# embedded video



## alasdairm

following requests from staff and users, we've enabled the vbulletin video tag for embedding video in the following forums:

ecstasy discussion
cannabis discussion
steroid discussion
psychedelic drugs
other drugs
drugs in the media
basic drug discussion
advanced drug discussion
electronic music discussion
non electronic music discussion
words
film & television
sports & gaming

example usage: [media=youtube]eOUq4Z6R7xI[/media]

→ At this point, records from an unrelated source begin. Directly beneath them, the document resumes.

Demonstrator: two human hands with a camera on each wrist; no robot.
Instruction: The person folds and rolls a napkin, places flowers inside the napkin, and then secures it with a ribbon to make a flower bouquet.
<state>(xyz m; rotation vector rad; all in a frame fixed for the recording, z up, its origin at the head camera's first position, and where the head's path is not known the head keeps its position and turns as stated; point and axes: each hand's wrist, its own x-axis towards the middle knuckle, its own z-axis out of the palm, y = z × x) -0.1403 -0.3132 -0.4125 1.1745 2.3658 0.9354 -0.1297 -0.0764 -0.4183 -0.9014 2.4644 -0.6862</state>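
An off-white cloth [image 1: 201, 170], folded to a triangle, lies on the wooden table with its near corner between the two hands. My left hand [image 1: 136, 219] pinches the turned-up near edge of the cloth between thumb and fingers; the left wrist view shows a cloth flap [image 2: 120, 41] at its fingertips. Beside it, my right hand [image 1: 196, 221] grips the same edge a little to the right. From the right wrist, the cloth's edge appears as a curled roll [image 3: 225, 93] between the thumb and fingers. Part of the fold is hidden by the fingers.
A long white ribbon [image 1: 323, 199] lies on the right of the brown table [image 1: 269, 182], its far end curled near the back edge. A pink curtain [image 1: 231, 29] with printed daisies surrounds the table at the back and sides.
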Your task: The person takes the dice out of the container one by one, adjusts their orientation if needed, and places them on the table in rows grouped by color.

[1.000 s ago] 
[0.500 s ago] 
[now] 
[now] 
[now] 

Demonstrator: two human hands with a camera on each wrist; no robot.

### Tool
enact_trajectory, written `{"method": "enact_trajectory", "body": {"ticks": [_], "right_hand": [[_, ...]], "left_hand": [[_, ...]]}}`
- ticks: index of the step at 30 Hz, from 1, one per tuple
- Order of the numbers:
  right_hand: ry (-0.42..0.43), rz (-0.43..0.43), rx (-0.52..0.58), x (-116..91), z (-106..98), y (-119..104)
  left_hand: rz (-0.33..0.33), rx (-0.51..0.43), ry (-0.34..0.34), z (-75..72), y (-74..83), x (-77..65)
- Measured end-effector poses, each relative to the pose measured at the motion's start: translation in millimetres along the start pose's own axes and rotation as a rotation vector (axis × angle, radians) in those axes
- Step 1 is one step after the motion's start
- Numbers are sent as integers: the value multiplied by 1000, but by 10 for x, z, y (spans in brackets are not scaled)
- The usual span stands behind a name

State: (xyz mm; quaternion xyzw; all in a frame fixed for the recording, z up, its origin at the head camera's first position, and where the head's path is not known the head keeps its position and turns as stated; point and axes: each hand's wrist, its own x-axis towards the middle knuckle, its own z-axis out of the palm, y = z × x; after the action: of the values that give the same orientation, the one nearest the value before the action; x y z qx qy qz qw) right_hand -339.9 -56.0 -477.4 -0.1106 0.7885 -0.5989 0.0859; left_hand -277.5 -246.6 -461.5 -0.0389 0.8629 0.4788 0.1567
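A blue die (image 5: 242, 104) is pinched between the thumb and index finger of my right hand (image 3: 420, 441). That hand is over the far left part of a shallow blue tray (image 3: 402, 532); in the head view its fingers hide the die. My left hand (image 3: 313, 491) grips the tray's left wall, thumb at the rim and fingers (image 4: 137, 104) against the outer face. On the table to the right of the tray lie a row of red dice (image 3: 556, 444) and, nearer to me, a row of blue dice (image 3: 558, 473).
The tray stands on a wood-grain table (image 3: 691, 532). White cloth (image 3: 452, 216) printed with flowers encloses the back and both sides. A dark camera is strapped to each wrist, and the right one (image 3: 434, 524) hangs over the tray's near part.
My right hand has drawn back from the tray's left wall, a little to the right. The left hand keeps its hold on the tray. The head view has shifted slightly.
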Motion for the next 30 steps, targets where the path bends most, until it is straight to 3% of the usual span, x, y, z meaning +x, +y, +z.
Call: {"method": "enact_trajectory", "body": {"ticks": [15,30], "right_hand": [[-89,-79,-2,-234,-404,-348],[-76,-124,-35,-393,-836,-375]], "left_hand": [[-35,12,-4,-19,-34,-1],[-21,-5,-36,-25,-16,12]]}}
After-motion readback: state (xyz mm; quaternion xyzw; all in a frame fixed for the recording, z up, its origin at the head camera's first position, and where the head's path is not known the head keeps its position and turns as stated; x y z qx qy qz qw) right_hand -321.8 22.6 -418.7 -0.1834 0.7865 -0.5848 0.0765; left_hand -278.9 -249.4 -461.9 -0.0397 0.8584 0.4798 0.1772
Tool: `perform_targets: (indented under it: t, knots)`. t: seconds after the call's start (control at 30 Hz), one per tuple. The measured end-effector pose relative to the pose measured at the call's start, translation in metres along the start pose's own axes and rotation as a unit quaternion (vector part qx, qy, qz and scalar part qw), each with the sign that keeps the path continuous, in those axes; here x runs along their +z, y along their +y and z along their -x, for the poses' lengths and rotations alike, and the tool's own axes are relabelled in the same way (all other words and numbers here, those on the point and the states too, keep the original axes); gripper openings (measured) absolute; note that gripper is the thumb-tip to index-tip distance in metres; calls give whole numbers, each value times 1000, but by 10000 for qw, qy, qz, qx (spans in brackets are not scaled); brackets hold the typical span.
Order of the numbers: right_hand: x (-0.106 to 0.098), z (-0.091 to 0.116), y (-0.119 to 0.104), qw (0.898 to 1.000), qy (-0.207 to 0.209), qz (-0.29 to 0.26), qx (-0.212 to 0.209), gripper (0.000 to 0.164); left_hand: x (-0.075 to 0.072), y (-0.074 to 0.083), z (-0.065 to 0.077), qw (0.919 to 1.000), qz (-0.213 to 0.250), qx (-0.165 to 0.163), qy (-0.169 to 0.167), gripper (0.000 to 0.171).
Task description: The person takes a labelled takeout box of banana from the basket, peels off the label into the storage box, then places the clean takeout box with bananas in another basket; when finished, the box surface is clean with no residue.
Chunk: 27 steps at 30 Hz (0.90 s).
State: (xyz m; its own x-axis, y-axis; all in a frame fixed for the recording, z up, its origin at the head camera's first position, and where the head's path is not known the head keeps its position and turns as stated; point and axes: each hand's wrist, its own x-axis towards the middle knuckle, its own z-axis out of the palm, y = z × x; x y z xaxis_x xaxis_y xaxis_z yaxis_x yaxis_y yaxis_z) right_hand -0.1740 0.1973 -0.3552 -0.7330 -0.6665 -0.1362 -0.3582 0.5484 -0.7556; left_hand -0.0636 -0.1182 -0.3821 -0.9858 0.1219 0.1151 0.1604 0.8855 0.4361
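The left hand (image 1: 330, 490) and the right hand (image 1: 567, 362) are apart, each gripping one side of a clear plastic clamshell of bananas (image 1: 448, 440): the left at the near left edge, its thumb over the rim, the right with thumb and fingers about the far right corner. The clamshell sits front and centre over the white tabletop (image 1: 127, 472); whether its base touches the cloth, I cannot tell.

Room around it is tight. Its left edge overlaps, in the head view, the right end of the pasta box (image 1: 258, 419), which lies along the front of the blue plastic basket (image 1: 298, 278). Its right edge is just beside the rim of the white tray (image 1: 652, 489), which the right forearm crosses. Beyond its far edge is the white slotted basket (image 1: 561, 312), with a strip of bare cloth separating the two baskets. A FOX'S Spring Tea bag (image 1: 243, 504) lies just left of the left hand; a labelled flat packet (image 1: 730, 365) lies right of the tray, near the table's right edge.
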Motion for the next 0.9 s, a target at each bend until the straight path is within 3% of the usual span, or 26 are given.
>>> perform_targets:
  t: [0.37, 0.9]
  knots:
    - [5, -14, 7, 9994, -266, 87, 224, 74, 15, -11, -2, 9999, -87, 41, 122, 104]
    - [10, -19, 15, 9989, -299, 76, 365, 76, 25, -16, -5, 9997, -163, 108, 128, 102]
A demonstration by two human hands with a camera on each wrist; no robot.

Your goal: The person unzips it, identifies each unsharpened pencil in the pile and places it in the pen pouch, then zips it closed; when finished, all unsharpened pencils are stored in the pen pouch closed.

we'll track this for a month or so and then revisit the concept to discuss adding or removing forums from the list.

alasdair


----------



## alasdairm

added 'drugs in the media'.

alasdair


----------



## MAPSbryce

Please add this feature to the new MAPS Forums


----------



## alasdairm

all three forums?

alasdair


----------



## neversickanymore

TDS PLease



ParappaTheRapper said:


> There should be a link button for putting videos in this sub forum i Think.


 +1000


----------



## alasdairm

tds added.

alasdair


----------



## One Thousand Words

The lounge please. In a recent poll over 70% wanted this. You can't ignore public opinion surely?


----------



## neversickanymore

alasdairm.. thank you sir.. thank you very much!


----------



## alasdairm

now rolled out to:

drug studies
drug culture
maps forums (3)
healthy living
current events and politics
sex, love and relationships
philosophy and spirituality
education & careers
second opinion
science & technology
the lounge
australian social and events
european and african drug discussion
north & south american social & drug discussion

alasdair


----------



## alasdairm

added:

sober living
mental health

alasdair


----------



## neversickanymore

thanks alas..


----------